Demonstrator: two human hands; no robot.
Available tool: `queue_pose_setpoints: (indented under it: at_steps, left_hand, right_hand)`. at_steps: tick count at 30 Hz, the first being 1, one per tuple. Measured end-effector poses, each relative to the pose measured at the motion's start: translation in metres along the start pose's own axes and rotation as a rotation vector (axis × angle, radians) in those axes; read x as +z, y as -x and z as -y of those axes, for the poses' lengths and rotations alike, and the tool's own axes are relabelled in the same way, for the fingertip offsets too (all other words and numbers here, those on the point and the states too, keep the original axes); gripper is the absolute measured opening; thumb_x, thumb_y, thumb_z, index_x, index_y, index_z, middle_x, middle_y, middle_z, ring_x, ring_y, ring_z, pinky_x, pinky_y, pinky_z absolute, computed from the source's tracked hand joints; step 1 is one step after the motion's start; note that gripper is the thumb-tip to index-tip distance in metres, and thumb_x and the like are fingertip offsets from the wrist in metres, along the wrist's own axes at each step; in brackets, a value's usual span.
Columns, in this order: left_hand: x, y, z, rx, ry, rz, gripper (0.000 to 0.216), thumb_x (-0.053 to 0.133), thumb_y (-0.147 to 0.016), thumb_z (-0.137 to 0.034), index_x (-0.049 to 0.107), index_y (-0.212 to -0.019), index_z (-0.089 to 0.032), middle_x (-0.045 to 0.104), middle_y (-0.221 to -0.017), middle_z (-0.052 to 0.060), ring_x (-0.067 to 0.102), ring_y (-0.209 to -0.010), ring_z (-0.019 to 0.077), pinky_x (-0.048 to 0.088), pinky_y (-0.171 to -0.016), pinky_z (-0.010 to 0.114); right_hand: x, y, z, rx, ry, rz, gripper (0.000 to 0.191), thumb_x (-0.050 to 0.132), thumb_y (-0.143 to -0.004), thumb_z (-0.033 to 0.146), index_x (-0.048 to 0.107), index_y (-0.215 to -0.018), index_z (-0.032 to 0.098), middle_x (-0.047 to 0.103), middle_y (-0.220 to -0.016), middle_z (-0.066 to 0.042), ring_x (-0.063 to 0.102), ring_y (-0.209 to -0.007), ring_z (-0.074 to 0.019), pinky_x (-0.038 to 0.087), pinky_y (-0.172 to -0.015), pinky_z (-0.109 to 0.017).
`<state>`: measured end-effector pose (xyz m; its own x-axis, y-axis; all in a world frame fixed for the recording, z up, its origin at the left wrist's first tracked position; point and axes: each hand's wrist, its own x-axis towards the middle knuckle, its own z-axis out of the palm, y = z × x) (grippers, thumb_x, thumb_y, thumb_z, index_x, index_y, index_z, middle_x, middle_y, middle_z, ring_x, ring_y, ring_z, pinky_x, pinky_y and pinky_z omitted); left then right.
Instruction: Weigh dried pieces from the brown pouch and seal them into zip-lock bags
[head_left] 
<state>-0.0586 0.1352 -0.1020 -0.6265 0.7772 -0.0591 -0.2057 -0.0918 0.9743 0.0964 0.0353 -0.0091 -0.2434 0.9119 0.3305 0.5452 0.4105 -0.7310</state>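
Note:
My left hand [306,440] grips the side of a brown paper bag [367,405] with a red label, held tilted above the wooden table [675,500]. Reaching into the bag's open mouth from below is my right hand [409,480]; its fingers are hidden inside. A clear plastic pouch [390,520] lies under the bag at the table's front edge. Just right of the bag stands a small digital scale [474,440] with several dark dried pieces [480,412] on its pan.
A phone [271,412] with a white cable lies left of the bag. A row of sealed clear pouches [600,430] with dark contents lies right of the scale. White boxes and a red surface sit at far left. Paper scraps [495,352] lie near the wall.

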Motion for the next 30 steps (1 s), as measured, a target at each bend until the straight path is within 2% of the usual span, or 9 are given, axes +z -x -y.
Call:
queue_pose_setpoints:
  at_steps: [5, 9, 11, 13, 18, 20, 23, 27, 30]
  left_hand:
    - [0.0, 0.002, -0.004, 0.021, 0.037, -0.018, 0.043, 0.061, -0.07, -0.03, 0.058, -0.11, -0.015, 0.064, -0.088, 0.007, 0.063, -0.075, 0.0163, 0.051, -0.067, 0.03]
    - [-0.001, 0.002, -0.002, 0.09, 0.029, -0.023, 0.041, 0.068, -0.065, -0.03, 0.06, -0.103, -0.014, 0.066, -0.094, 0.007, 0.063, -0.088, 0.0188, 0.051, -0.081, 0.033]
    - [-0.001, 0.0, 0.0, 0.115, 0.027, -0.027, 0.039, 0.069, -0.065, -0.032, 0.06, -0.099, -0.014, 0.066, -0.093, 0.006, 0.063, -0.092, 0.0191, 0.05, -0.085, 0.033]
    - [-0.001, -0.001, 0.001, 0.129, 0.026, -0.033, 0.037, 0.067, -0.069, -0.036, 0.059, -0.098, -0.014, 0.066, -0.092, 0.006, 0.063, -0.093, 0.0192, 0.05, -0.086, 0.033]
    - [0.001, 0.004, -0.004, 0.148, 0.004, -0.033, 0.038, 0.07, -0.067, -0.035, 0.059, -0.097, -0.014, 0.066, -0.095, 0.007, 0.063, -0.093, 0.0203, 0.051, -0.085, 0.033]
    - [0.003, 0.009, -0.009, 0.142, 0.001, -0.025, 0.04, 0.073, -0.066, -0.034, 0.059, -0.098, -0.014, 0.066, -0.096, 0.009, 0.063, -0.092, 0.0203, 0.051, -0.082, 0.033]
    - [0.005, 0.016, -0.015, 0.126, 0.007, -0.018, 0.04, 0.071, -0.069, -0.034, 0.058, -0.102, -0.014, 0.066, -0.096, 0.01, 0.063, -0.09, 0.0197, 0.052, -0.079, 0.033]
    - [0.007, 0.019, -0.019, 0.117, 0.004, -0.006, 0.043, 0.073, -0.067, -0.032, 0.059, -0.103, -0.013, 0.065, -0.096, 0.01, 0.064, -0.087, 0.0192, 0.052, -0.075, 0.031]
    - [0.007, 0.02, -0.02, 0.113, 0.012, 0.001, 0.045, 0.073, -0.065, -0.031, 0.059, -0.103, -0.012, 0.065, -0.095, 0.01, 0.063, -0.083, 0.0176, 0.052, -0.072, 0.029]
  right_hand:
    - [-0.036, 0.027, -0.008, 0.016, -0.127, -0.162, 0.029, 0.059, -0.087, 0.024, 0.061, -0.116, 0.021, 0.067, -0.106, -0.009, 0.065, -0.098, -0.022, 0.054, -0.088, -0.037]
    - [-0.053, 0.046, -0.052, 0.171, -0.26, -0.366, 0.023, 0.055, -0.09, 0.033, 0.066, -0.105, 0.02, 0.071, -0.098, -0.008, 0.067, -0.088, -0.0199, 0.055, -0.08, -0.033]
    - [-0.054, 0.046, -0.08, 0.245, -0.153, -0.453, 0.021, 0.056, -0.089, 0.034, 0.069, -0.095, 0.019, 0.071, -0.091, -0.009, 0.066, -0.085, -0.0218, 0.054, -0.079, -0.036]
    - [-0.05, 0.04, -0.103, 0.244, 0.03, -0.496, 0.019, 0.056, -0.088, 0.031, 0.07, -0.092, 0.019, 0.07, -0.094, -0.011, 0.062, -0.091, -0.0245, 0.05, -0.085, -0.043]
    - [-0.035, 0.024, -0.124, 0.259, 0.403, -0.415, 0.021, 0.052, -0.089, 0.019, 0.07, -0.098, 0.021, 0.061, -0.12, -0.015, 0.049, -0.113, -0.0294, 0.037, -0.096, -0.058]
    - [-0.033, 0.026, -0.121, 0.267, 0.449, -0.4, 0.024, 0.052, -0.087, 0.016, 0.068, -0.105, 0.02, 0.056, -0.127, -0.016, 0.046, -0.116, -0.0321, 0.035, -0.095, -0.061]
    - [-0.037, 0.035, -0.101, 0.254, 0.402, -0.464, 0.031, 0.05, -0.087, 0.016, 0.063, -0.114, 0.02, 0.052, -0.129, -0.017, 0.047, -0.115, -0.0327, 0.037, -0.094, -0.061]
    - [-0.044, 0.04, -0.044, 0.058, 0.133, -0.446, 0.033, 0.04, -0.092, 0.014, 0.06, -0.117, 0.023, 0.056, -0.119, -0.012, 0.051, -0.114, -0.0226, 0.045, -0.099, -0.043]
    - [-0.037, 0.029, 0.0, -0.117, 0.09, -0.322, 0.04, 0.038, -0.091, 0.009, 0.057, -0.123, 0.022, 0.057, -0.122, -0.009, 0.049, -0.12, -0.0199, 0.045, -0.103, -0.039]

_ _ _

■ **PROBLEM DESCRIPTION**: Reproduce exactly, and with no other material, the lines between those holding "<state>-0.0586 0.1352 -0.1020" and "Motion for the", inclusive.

■ **ANSWER FOR THE TASK**:
<state>-0.0586 0.1352 -0.1020 -0.6265 0.7772 -0.0591 -0.2057 -0.0918 0.9743 0.0964 0.0353 -0.0091 -0.2434 0.9119 0.3305 0.5452 0.4105 -0.7310</state>
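Note:
My left hand [306,440] grips the side of a brown paper bag [367,405] with a red label, held tilted above the wooden table [675,500]. Reaching into the bag's open mouth from below is my right hand [409,480]; its fingers are hidden inside. A clear plastic pouch [390,520] lies under the bag at the table's front edge. Just right of the bag stands a small digital scale [474,440] with several dark dried pieces [480,412] on its pan.
A phone [271,412] with a white cable lies left of the bag. A row of sealed clear pouches [600,430] with dark contents lies right of the scale. White boxes and a red surface sit at far left. Paper scraps [495,352] lie near the wall.
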
Motion for the next 30 steps (1 s), as measured, a target at each bend until the straight path is within 2% of the usual span, or 9 are given, axes +z -x -y.

This answer is now finished.